**Work to be completed:**
Go through the entries and copy each one exactly. Leave none out.

**Task data:**
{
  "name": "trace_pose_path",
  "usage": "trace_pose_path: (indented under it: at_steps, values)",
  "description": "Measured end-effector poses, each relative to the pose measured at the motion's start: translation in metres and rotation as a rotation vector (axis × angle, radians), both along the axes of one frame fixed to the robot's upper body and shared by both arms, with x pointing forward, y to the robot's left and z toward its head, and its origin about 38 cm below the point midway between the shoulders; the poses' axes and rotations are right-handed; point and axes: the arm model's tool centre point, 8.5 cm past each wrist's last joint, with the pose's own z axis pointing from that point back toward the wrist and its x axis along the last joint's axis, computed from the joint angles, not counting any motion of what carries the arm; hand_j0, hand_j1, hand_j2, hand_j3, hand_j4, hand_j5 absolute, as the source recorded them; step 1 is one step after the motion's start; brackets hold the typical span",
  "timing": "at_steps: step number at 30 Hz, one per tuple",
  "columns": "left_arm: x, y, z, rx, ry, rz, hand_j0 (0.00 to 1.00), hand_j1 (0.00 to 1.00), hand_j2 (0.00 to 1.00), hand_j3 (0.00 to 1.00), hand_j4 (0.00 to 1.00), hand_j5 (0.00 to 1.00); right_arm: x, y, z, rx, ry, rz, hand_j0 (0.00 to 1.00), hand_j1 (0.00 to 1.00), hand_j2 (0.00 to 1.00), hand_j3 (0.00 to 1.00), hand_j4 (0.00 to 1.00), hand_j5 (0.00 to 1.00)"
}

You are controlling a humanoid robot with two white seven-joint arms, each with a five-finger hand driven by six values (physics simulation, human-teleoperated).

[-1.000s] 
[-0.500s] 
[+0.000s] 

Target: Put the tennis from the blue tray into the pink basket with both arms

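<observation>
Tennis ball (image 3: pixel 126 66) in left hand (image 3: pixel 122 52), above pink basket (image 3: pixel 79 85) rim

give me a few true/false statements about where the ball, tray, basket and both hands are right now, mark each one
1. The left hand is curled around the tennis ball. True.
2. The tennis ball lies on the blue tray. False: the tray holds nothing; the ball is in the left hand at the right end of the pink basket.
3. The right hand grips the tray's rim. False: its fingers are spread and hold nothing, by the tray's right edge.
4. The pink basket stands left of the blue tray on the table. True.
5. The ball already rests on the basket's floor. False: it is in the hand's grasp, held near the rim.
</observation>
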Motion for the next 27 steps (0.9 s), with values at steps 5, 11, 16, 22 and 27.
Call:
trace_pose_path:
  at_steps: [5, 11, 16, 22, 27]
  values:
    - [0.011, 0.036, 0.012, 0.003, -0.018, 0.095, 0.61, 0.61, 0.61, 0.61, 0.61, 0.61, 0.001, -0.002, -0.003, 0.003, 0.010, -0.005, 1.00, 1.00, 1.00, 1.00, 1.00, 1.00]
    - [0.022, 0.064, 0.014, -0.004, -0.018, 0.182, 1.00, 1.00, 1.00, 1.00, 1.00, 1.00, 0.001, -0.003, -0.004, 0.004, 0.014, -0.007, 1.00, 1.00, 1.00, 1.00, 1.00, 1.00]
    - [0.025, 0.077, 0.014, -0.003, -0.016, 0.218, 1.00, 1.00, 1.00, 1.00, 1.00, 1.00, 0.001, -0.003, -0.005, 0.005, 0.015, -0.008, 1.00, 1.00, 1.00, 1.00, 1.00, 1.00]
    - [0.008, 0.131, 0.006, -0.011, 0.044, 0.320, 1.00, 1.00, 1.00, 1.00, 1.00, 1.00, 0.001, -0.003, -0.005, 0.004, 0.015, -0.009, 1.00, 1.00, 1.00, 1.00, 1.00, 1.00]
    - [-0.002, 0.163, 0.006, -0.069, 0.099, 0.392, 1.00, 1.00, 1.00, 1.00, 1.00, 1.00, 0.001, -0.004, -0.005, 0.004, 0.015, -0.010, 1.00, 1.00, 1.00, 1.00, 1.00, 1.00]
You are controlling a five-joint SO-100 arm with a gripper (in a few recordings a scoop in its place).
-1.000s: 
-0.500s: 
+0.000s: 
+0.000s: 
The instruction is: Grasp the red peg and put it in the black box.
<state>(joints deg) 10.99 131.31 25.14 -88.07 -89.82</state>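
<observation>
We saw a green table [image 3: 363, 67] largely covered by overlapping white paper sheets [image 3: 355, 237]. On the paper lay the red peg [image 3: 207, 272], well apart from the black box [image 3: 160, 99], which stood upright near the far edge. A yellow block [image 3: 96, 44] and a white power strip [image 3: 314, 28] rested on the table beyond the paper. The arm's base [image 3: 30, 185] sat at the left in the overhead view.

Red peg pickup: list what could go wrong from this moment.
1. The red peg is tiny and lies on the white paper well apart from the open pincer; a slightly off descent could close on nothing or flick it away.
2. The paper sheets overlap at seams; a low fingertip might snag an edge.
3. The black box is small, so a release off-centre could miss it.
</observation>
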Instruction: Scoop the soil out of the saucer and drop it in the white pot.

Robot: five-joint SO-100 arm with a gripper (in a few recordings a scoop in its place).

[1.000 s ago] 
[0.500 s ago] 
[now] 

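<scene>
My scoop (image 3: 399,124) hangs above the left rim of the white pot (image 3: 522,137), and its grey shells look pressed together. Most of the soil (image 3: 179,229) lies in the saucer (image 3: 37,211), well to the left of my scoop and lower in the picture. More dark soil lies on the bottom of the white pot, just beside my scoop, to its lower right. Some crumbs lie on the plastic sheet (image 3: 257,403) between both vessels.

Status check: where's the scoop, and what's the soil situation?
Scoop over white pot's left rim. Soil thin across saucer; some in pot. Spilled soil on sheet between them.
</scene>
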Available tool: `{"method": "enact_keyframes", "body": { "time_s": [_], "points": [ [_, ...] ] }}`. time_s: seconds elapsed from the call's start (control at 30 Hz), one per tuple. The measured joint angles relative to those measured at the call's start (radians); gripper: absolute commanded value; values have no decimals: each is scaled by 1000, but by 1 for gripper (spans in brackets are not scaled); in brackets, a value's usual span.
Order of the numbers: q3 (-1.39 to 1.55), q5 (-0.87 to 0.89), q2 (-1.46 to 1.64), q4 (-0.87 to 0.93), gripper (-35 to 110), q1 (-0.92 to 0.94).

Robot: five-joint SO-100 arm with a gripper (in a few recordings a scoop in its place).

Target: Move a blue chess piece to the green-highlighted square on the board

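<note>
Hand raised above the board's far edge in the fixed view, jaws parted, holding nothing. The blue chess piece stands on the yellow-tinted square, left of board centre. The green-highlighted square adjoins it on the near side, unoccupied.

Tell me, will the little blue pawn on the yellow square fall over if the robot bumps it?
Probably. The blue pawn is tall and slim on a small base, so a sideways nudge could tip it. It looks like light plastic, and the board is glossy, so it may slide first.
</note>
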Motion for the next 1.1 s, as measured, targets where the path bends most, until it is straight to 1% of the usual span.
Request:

**Task output:**
{
  "name": "trace_pose_path",
  "usage": "trace_pose_path: (indented under it: at_steps, values)",
  "description": "Measured end-effector poses, each relative to the pose measured at the motion's start: translation in metres and rotation as a rotation vector (axis × angle, radians), both along the axes of one frame fixed to the robot's upper body and shared by both arms, with x pointing forward, y to the robot's left and z toward its head, and its origin about 38 cm below the point midway between the shoulders; the poses' axes and rotations are right-handed; point and axes: the arm model's tool centre point, 8.5 cm past each wrist's last joint, with the pose's own z axis pointing from that point back toward the wrist and its x axis along the last joint's axis, computed from the joint angles, not counting any motion of what carries the arm; hand_j0, hand_j1, hand_j2, hand_j3, hand_j4, hand_j5 absolute, as the source recorded them; step 1 is one step after the motion's start; brackets hold the typical span",
  "timing": "at_steps: step number at 30 Hz, one per tuple",
  "columns": "left_arm: x, y, z, rx, ry, rz, hand_j0 (0.00 to 1.00), hand_j1 (0.00 to 1.00), hand_j2 (0.00 to 1.00), hand_j3 (0.00 to 1.00), hand_j4 (0.00 to 1.00), hand_j5 (0.00 to 1.00); right_arm: x, y, z, rx, ry, rz, hand_j0 (0.00 to 1.00), hand_j1 (0.00 to 1.00), hand_j2 (0.00 to 1.00), hand_j3 (0.00 to 1.00), hand_j4 (0.00 to 1.00), hand_j5 (0.00 to 1.00)"
}

You are controlling a humanoid robot with two white seven-joint arms, each with a five-finger hand driven by six values (physics simulation, human-teleoperated).

[-1.000s] 
[-0.500s] 
[+0.000s] 

Target: Put the tennis from the blue tray into the pink basket with both arms

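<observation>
Tennis ball (image 3: pixel 126 66) in left hand (image 3: pixel 122 52), above pink basket (image 3: pixel 79 85) rim

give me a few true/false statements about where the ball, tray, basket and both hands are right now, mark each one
1. The left hand is curled around the tennis ball. True.
2. The tennis ball lies on the blue tray. False: the tray holds nothing; the ball is in the left hand at the right end of the pink basket.
3. The right hand grips the tray's rim. False: its fingers are spread and hold nothing, by the tray's right edge.
4. The pink basket stands left of the blue tray on the table. True.
5. The ball already rests on the basket's floor. False: it is in the hand's grasp, held near the rim.
</observation>
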Motion for the next 27 steps (0.9 s), with values at steps 5, 11, 16, 22 and 27.
Call:
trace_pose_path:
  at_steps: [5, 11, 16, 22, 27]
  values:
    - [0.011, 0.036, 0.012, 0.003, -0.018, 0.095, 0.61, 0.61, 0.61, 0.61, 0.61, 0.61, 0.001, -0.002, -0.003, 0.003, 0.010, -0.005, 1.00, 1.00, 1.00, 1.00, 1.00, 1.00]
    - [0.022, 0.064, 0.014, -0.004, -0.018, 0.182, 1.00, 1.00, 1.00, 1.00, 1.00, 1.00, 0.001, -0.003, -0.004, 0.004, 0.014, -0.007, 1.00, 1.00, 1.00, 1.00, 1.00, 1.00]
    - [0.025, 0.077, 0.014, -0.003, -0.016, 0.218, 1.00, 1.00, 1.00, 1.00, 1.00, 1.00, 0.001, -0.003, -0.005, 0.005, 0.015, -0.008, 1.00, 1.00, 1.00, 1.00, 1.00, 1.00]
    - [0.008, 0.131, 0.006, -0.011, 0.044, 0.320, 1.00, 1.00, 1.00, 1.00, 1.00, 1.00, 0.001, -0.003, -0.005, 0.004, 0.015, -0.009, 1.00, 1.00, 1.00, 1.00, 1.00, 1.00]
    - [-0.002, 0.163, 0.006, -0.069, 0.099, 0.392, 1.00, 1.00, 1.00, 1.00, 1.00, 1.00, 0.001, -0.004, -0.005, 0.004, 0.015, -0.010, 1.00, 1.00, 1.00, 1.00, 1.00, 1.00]
You are controlling a five-joint SO-100 arm with a gripper (in a few recordings a scoop in its place).
-1.000s: 
-0.500s: 
+0.000s: 
+0.000s: 
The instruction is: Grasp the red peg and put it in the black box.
<state>(joints deg) 10.99 131.31 25.14 -88.07 -89.82</state>
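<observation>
We saw a green table [image 3: 363, 67] largely covered by overlapping white paper sheets [image 3: 355, 237]. On the paper lay the red peg [image 3: 207, 272], well apart from the black box [image 3: 160, 99], which stood upright near the far edge. A yellow block [image 3: 96, 44] and a white power strip [image 3: 314, 28] rested on the table beyond the paper. The arm's base [image 3: 30, 185] sat at the left in the overhead view.

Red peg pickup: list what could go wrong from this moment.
1. The red peg is tiny and lies on the white paper well apart from the open pincer; a slightly off descent could close on nothing or flick it away.
2. The paper sheets overlap at seams; a low fingertip might snag an edge.
3. The black box is small, so a release off-centre could miss it.
</observation>
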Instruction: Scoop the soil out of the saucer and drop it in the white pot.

Robot: five-joint SO-100 arm with a gripper (in a few recordings a scoop in its place).

[1.000 s ago] 
[0.500 s ago] 
[now] 

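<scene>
My scoop (image 3: 399,124) hangs above the left rim of the white pot (image 3: 522,137), and its grey shells look pressed together. Most of the soil (image 3: 179,229) lies in the saucer (image 3: 37,211), well to the left of my scoop and lower in the picture. More dark soil lies on the bottom of the white pot, just beside my scoop, to its lower right. Some crumbs lie on the plastic sheet (image 3: 257,403) between both vessels.

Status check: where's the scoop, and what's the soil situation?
Scoop over white pot's left rim. Soil thin across saucer; some in pot. Spilled soil on sheet between them.
</scene>
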Available tool: `{"method": "enact_keyframes", "body": { "time_s": [_], "points": [ [_, ...] ] }}`. time_s: seconds elapsed from the call's start (control at 30 Hz), one per tuple. The measured joint angles relative to those measured at the call's start (radians); gripper: absolute commanded value; values have no decimals: each is scaled by 1000, but by 1 for gripper (spans in brackets are not scaled); in brackets, a value's usual span.
Order of the numbers: q3 (-1.39 to 1.55), q5 (-0.87 to 0.89), q2 (-1.46 to 1.64), q4 (-0.87 to 0.93), gripper (-35 to 110), q1 (-0.92 to 0.94).

Robot: five-joint SO-100 arm with a gripper (in a few recordings a scoop in its place).

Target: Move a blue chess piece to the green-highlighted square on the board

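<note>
Hand raised above the board's far edge in the fixed view, jaws parted, holding nothing. The blue chess piece stands on the yellow-tinted square, left of board centre. The green-highlighted square adjoins it on the near side, unoccupied.

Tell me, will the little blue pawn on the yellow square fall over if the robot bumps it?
Probably. The blue pawn is tall and slim on a small base, so a sideways nudge could tip it. It looks like light plastic, and the board is glossy, so it may slide first.
</note>
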Motion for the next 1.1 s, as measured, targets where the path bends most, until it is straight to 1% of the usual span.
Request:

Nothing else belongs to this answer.